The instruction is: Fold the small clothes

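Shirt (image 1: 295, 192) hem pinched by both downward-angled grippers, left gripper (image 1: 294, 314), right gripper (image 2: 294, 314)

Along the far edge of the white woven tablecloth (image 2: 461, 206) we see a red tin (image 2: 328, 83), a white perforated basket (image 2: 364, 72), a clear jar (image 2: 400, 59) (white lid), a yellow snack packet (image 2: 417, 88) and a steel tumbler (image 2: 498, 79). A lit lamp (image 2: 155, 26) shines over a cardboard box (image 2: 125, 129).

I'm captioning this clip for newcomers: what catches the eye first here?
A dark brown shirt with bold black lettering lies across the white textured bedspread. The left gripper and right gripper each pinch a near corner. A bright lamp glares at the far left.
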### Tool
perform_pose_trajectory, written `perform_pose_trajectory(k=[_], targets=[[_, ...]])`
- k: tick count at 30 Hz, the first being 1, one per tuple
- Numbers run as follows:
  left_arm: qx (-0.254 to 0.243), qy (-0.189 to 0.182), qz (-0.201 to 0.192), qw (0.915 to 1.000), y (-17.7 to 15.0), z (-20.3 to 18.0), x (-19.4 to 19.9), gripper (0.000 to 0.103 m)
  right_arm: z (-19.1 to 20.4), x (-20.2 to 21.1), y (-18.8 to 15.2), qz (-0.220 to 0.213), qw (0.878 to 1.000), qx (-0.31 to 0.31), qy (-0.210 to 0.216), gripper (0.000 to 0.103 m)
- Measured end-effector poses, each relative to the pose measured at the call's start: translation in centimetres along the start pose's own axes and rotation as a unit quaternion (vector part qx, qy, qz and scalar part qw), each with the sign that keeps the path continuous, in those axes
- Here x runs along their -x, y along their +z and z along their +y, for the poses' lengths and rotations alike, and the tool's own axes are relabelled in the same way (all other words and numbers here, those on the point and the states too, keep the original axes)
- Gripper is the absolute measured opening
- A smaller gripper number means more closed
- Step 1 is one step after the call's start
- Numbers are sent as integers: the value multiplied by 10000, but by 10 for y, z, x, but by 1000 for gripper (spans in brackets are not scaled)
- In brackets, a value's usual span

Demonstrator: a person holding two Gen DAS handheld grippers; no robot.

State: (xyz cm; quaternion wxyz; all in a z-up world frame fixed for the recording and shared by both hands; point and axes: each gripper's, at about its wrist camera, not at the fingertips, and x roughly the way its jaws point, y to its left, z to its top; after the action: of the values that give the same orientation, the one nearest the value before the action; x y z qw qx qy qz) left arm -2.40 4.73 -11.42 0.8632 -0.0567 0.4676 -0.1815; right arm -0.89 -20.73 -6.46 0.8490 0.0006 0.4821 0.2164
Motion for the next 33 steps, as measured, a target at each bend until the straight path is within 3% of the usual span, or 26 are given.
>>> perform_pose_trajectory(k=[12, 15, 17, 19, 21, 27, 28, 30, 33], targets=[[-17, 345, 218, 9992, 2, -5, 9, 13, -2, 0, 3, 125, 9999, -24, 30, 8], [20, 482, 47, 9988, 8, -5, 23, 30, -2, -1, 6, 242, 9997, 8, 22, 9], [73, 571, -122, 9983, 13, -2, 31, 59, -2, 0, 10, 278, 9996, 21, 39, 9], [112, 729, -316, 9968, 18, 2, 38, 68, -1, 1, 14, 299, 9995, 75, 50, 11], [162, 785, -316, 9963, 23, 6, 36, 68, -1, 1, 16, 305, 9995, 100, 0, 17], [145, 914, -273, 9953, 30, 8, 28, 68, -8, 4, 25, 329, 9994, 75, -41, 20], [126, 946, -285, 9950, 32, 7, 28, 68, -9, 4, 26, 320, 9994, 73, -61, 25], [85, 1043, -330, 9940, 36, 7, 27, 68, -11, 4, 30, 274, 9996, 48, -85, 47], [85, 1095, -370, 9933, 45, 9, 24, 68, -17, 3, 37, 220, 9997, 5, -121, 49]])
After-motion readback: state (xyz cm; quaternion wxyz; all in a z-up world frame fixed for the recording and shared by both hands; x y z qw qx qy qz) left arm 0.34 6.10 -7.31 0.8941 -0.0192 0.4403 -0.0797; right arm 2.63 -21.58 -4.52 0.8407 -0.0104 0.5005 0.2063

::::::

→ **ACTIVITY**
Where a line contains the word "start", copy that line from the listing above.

→ **EXERCISE OUTPUT**
- Measured end-effector poses, each relative to the pose measured at the call's start: translation in centimetres along the start pose's own axes and rotation as a unit quaternion (vector part qx, qy, qz and scalar part qw), each with the sign that keeps the path continuous, in those axes
- Step 1 is one step after the call's start

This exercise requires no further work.